YOUR ASSIGNMENT >>
Write the listing out again exactly as it stands, with no images.

DATASET SECTION >>
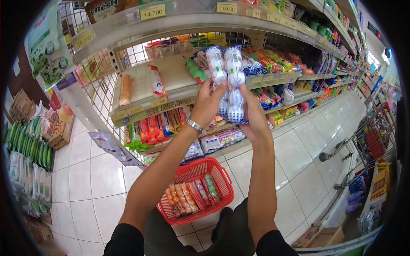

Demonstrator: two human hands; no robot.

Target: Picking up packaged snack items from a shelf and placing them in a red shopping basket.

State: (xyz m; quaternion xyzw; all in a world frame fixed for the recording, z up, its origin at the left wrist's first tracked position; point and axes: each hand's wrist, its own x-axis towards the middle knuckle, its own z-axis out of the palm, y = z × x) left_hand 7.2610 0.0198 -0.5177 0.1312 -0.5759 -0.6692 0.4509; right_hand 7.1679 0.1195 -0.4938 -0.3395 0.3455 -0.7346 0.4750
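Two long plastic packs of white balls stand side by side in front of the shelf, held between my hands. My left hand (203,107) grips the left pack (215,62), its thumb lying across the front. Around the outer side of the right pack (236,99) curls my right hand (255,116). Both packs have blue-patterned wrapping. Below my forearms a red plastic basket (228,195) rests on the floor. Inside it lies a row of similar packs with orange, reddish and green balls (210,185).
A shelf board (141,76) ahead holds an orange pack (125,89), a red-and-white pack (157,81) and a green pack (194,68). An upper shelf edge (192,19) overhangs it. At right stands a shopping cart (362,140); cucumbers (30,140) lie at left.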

RESPONSE TO THIS TASK >>
Demonstrator: two human hands; no robot.

Target: Picking up packaged snack items from a shelf and placing them in a red shopping basket.

State: (xyz m; quaternion xyzw; all in a world frame fixed for the recording, z up, its origin at the left wrist's first tracked position; point and axes: each hand's wrist, its own x-axis towards the middle knuckle, its own z-axis out of the palm, y = z × x) left_hand 7.2610 0.0198 -0.5177 0.1312 -0.5759 -0.6692 0.4509; right_hand 7.1679 0.1195 -0.4938 -0.3395 0.3455 -0.7346 0.4750
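Two long plastic packs of white balls stand side by side in front of the shelf, held between my hands. My left hand (203,107) grips the left pack (215,62), its thumb lying across the front. Around the outer side of the right pack (236,99) curls my right hand (255,116). Both packs have blue-patterned wrapping. Below my forearms a red plastic basket (228,195) rests on the floor. Inside it lies a row of similar packs with orange, reddish and green balls (210,185).
A shelf board (141,76) ahead holds an orange pack (125,89), a red-and-white pack (157,81) and a green pack (194,68). An upper shelf edge (192,19) overhangs it. At right stands a shopping cart (362,140); cucumbers (30,140) lie at left.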

No further answer is expected.